Aber w a s sind 'zumutbare' Jobangebote? Wird die Anforderung ' menschenwürdige Arbeit ' objektiv richtig berücksichtigt? !!! Bei alledem: Seit j e d e n f a l l s 10 Jahren werden in der BRD pro Jahr m i n d e s t e n s 100 Milliarden Euro Steuern hinterzogen/verkürzt/umgangen. (Z.B. NOWABO/Steuergewerkschaft). Und wir reden dabei von der gegenwärtigen Steuerrechtslage und n i c h t von angemessenen Steuererhöhungen bzw. Steuerreaktivierungen bei der Einkommenssteuer/der Erbschaftssteuer/ der Vermögenssteuer !!! Diese heiße Kartoffel fasst niemand ernsthaft an. Das wäre aber das, was die SPD ernsthaft tun müsste!
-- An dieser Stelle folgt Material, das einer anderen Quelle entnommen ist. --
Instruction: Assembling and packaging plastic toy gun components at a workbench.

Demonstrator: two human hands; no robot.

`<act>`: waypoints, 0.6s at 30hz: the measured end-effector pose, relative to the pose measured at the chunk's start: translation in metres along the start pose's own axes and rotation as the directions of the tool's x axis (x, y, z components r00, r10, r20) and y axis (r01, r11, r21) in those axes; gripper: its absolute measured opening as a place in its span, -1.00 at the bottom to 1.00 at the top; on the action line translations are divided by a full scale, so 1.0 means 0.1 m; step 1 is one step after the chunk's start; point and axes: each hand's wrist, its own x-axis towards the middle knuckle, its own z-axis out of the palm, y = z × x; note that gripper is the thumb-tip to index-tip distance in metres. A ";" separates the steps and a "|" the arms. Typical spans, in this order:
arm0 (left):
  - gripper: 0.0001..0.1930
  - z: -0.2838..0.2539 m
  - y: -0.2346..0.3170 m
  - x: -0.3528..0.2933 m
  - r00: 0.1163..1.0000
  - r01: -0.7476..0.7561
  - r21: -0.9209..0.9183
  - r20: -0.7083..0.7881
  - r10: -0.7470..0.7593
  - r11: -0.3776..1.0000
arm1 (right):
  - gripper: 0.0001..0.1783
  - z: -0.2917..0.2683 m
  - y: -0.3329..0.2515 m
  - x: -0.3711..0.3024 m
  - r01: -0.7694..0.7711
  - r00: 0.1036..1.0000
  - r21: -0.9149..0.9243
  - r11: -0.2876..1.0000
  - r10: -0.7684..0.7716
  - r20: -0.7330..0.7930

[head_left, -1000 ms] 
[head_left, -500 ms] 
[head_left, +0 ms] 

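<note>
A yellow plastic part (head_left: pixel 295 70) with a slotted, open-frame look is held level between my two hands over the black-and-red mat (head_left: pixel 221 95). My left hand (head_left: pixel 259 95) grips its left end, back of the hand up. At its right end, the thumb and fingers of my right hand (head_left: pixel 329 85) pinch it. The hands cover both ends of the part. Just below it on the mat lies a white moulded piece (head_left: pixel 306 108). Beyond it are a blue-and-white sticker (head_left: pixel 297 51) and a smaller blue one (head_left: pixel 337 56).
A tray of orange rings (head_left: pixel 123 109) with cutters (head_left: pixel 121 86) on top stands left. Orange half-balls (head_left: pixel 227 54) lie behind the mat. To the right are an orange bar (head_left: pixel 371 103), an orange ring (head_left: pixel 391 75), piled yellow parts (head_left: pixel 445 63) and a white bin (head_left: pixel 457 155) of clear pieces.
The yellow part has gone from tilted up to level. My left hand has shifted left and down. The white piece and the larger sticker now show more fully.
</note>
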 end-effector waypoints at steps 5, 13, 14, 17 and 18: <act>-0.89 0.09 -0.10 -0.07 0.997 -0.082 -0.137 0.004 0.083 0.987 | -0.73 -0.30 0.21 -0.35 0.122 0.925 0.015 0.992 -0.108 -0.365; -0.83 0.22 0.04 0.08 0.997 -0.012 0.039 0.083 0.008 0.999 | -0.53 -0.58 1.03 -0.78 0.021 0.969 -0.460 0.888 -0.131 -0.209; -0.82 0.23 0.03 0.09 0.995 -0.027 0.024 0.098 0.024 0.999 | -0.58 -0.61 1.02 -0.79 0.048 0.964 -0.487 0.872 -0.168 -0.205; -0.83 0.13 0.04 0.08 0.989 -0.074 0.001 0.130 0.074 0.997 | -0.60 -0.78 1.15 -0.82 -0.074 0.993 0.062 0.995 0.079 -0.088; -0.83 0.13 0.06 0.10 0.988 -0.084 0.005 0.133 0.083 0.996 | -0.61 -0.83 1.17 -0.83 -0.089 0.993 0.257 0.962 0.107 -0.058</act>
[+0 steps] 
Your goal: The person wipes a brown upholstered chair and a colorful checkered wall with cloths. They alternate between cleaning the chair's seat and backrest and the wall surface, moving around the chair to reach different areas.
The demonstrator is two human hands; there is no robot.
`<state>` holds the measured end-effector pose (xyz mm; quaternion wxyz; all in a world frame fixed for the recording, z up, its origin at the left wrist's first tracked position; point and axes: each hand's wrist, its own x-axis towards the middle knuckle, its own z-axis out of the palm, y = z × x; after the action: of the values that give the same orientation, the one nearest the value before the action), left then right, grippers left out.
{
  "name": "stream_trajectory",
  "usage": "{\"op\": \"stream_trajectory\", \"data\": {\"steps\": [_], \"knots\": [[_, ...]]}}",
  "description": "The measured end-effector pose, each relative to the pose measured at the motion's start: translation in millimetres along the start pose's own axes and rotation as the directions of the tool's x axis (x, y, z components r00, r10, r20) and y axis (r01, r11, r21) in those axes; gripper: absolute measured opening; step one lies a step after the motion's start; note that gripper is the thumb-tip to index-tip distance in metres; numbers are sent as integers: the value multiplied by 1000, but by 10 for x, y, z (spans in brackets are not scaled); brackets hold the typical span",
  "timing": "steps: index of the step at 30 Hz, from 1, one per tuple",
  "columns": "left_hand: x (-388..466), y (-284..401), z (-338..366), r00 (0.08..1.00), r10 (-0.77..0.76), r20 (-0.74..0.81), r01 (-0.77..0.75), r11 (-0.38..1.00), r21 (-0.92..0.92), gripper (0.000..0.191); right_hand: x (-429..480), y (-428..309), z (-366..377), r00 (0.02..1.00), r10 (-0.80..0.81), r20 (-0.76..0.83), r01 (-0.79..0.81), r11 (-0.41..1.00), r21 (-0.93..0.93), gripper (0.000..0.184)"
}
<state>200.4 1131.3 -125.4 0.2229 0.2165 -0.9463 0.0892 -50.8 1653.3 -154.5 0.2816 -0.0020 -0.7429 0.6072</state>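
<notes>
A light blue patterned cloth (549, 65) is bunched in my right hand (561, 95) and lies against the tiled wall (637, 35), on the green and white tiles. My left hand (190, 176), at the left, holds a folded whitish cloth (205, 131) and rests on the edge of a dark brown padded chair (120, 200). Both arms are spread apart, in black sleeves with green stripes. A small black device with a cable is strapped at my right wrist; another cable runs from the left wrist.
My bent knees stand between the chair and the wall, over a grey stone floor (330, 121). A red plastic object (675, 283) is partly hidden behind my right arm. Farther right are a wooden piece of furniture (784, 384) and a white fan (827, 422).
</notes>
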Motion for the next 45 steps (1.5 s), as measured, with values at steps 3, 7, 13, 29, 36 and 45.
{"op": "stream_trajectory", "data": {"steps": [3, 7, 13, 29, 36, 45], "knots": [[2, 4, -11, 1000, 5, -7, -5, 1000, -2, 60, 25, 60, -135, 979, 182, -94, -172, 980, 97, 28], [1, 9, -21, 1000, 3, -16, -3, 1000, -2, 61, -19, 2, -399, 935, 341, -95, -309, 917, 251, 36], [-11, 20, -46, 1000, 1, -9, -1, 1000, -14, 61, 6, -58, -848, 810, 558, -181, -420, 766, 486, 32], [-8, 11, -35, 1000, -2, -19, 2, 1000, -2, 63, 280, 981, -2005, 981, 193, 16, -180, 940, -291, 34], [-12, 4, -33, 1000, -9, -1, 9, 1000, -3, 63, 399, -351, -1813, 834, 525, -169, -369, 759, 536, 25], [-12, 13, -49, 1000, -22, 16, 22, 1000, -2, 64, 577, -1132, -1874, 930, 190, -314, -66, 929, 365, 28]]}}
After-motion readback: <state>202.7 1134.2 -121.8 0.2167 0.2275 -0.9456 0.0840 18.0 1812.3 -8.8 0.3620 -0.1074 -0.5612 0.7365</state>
Was ist mit diesen Steuer-Totalverweigerern ??? Stehen die unter "Welpenschutz"???!!!
Solange diese Ungleichheiten / Ungerechtigkeiten bestehen, wird die Demokratieverdrossenheit weiter zunehmen - und der Zulauf zu den RECHTEN Rattenfängern! Kümmert EUCH darum!!!